Julian Bond: Reflections from the Frontlines of the Civil Rights Movement is a documentary film by Eduardo Montes-Bradley for Heritage Film Project,[1][2] a portrait of social activist and former Georgia legislator Julian Bond.[3][4]

In the film Bond approaches the Civil Rights Movement from a personal perspective. "Bond's father was the first African-American president of Pennsylvania's Lincoln University, and the family hosted black luminaries in education and the arts, but Bond recalls growing up in the era of "separate but equal" laws".[5] Julian Bond premiered at the Virginia Film Festival on November 4, 2012.[6][7]

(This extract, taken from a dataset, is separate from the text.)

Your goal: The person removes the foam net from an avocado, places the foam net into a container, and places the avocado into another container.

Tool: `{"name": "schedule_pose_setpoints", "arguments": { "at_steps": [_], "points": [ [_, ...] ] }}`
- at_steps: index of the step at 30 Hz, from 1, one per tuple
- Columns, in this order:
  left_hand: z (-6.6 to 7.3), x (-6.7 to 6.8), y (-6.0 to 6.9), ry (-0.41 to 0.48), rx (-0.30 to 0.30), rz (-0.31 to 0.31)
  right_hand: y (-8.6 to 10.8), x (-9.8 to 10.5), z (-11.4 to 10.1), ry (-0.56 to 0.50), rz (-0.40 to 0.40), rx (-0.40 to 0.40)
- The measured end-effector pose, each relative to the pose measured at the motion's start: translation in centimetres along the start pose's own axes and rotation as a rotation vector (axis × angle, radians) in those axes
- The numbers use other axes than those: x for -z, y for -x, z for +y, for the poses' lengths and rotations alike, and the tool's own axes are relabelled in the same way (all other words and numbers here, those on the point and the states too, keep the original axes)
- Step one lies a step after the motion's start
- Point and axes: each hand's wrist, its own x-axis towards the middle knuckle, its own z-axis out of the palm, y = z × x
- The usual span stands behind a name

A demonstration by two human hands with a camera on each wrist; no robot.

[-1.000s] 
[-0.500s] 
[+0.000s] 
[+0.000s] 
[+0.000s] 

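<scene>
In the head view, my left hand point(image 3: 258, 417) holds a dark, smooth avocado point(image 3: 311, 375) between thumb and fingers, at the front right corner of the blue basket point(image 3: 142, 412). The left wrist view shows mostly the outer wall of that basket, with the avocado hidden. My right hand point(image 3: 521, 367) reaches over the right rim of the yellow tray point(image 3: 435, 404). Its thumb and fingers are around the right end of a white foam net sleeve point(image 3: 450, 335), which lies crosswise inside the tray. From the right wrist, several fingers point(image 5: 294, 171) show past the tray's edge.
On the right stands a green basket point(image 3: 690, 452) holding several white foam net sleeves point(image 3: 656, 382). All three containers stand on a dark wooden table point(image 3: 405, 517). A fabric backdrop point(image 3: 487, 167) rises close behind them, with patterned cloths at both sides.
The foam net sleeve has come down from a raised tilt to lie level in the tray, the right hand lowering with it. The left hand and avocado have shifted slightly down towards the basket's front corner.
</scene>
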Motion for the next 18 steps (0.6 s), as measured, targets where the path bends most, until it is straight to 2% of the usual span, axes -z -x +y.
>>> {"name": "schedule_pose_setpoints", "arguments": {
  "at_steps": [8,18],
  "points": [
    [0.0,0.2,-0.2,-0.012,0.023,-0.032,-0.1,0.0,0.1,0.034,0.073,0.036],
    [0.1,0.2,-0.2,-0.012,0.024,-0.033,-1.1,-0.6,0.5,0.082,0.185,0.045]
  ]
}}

The film is built around an in-depth interview with Julian Bond conducted by the director at the Sixth & I Synagogue. Portions of his last class's faculty in the History Department at the University of Virginia are also included. The Key interview is bolstered by a barrage of photographs and archival footage taken from multiple archival sources. These images help define and illustrate the historical context, from the American Civil War to the 2008 US presidential election and the inauguration of President Barack Obama.[8]

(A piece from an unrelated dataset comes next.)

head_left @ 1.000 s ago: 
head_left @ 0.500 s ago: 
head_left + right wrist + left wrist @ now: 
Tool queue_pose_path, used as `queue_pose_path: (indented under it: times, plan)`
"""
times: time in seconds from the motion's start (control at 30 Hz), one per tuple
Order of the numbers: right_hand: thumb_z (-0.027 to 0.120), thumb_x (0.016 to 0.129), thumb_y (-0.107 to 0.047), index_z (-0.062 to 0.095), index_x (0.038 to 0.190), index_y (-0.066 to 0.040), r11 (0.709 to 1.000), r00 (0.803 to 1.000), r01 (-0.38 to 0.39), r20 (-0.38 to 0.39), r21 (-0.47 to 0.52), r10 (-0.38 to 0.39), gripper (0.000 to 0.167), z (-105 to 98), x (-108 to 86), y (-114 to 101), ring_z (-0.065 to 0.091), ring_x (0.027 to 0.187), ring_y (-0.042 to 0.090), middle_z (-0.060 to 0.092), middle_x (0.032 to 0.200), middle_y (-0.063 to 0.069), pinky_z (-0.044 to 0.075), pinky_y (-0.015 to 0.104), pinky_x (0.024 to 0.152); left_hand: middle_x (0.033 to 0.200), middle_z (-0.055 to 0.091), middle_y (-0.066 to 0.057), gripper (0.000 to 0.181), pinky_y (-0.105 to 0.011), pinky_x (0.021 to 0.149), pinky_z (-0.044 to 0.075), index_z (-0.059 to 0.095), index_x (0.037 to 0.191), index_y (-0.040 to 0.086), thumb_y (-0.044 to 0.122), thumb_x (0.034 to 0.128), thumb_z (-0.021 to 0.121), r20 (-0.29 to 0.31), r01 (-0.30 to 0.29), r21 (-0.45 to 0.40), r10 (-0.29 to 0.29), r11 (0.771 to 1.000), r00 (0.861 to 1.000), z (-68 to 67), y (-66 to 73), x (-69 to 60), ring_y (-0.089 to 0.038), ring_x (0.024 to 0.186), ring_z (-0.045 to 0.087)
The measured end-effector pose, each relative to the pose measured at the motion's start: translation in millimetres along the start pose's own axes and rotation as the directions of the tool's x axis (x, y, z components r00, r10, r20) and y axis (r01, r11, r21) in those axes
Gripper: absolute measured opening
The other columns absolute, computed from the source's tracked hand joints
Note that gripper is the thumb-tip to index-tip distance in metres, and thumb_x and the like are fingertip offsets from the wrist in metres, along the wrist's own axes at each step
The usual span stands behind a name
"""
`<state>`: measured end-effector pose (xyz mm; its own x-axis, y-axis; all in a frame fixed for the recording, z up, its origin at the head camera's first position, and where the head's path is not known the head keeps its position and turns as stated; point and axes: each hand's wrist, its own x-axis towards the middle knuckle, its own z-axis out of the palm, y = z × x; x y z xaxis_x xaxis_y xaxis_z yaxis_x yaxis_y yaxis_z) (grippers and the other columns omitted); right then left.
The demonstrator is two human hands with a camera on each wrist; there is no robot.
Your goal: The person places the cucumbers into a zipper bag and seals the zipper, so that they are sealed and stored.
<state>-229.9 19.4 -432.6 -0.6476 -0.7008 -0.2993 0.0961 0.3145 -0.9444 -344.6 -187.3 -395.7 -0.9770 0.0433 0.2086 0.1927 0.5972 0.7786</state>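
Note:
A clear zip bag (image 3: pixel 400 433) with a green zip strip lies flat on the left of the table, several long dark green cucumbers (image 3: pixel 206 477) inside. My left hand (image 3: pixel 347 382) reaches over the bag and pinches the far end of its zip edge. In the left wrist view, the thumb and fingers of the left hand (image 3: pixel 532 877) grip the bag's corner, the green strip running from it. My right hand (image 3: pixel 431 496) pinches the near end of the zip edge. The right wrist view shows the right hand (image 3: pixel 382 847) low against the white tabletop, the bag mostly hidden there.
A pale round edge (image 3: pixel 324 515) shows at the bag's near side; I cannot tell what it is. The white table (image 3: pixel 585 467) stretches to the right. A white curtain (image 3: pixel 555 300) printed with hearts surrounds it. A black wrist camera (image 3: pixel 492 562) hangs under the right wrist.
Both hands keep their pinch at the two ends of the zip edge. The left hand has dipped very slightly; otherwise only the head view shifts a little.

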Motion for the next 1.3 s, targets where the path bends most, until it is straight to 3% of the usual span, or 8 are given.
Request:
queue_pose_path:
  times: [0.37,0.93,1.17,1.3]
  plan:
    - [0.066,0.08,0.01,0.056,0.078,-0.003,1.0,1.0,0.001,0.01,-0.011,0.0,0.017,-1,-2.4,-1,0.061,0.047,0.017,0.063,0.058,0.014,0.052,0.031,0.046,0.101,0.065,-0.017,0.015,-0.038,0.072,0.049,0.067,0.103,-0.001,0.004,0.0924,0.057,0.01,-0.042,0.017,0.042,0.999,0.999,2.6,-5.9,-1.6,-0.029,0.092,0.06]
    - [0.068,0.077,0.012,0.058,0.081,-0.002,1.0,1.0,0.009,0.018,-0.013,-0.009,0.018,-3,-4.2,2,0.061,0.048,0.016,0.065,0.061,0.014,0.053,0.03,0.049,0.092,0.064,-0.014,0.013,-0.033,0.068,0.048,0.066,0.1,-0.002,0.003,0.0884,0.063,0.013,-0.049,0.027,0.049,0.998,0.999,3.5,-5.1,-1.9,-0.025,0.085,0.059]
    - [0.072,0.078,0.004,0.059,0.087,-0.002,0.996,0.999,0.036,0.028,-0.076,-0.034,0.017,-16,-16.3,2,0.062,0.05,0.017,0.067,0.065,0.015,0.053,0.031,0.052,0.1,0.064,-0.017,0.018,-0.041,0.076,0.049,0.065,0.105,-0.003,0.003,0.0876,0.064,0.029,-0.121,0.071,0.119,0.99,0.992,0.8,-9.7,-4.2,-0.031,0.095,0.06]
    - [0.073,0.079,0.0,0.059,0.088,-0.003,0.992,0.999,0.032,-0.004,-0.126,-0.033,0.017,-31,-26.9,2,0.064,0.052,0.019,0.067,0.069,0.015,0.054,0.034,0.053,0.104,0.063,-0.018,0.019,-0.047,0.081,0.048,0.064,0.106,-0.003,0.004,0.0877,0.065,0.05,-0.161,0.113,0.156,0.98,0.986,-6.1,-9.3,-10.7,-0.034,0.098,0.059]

Through interviews and archival images and footage, the film documents Julian Bond's life and the role he played during the Civil Rights Movement.[9] The first part of the film concentrates on the historical factors that led to the March On Washington on August 28, 1963. These factors are brought to light through the telling of the sagas of Bond's grandfather, James Bond—a man born in slavery who went on to graduate from Berea College and Oberlin College—and Jane Arthur Bond, Julian's great-grandmother. Julian's father, Horace Mann Bond, a one-time president of Lincoln College in Pennsylvania, is also considered. The family-related aspects of the film are carefully illustrated with photos from the Bond family albums that were loaned to the producers.

The second act begins with the March on Washington and Bond's entrance into politics at age 23 and concludes with his manifest opposition to the Vietnam War.

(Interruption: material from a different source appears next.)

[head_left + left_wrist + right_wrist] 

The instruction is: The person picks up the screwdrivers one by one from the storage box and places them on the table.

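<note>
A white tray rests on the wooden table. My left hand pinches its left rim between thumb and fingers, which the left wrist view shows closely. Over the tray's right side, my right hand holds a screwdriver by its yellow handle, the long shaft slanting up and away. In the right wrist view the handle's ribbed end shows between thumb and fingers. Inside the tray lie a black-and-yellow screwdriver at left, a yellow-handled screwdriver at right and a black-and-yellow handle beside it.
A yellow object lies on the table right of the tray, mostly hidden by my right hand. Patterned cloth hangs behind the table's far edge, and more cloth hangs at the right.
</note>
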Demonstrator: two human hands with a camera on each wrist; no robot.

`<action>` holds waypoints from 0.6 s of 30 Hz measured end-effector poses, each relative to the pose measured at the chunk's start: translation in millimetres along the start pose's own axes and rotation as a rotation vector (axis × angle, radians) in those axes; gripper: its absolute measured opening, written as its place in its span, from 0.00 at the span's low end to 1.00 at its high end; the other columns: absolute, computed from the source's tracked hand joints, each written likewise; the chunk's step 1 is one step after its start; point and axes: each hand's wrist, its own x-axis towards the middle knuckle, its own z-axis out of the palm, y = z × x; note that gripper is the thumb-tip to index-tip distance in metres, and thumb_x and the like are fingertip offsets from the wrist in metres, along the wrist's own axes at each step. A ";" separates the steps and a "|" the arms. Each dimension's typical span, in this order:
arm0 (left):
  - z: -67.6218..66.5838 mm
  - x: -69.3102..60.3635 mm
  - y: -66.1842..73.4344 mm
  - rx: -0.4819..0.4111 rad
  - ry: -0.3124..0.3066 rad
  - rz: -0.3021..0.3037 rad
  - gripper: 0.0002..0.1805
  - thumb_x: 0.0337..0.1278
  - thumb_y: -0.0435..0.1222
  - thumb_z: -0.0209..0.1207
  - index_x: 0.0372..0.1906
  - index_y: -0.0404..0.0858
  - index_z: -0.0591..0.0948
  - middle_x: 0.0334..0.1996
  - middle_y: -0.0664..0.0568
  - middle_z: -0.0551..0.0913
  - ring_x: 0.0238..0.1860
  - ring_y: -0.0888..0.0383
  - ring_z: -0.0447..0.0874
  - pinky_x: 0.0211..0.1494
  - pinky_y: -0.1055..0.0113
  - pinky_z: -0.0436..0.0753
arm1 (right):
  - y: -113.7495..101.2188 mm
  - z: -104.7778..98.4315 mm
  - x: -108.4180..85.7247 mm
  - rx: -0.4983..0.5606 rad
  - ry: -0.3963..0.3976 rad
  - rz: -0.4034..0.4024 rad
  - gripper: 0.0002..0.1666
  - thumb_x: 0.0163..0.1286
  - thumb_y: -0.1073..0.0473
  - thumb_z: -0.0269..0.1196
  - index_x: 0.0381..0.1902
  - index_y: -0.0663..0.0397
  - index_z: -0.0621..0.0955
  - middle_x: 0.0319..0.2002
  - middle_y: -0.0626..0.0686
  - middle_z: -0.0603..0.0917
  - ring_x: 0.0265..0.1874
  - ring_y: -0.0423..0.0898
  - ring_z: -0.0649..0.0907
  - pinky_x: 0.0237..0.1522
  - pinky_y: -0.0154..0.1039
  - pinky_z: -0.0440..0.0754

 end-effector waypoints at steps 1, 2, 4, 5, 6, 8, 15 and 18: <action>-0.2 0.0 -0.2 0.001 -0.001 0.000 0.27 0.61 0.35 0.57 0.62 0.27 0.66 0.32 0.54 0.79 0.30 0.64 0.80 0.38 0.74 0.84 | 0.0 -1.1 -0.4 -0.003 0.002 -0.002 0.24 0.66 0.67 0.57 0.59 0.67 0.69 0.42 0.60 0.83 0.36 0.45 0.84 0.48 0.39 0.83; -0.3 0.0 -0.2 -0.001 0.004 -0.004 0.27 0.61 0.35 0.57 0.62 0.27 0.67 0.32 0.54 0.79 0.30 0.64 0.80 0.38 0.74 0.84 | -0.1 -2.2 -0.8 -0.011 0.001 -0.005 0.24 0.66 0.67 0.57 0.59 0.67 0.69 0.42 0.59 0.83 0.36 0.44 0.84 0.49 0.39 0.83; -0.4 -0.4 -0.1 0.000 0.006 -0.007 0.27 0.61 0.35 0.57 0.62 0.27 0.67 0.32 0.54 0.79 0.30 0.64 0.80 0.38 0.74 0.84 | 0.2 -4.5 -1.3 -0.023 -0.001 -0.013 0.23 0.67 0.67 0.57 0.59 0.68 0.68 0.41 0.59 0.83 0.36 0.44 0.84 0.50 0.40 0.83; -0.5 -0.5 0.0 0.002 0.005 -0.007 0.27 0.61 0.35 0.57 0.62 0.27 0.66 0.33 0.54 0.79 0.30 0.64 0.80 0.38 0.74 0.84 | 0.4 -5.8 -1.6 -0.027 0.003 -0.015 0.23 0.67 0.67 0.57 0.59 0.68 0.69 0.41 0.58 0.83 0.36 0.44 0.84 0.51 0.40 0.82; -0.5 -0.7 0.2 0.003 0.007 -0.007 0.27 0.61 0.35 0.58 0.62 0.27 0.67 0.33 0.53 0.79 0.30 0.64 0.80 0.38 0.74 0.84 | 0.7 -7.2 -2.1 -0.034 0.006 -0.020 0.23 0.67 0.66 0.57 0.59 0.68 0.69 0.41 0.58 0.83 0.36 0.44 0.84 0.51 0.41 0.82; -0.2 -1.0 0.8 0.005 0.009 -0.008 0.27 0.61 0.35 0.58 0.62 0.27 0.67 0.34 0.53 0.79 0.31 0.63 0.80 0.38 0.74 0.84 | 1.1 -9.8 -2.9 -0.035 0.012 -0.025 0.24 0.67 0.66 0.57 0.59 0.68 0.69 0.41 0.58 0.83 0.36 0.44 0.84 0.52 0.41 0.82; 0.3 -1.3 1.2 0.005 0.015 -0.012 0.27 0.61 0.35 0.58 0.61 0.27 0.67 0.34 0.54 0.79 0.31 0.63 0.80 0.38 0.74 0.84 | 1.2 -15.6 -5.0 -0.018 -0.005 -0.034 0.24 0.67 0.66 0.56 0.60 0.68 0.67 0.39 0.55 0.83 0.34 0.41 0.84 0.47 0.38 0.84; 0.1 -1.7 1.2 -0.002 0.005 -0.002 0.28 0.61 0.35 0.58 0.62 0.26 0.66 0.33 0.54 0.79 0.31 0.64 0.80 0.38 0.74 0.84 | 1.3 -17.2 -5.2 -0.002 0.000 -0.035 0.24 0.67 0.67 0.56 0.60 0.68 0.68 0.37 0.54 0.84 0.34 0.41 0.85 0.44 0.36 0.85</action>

The conclusion begins by showing Bond's formal acceptance as an elected representative in the Georgia House of Representatives, after finally winning a three-year court battle against the legislative body that had originally refused him his seat due to positions he had taken on issues relating to the Vietnam War. This is followed by segments that show Bond's nomination for Vice President of the United States at the 1968 Democratic National Convention; his failed attempt to obtain the nomination for the presidency in 1976; and a succession of events leading to the 2008 presidential election when Barack Obama became the first African American president of the United States.

Filming locations[edit]

The principal interviews with Bond used in the film were conducted at Sixth & I Synagogue in Washington D.C., and at the University of Virginia in Charlottesville. Additional filming was done at the Lincoln Memorial in Washington, D.C.[10][better source needed]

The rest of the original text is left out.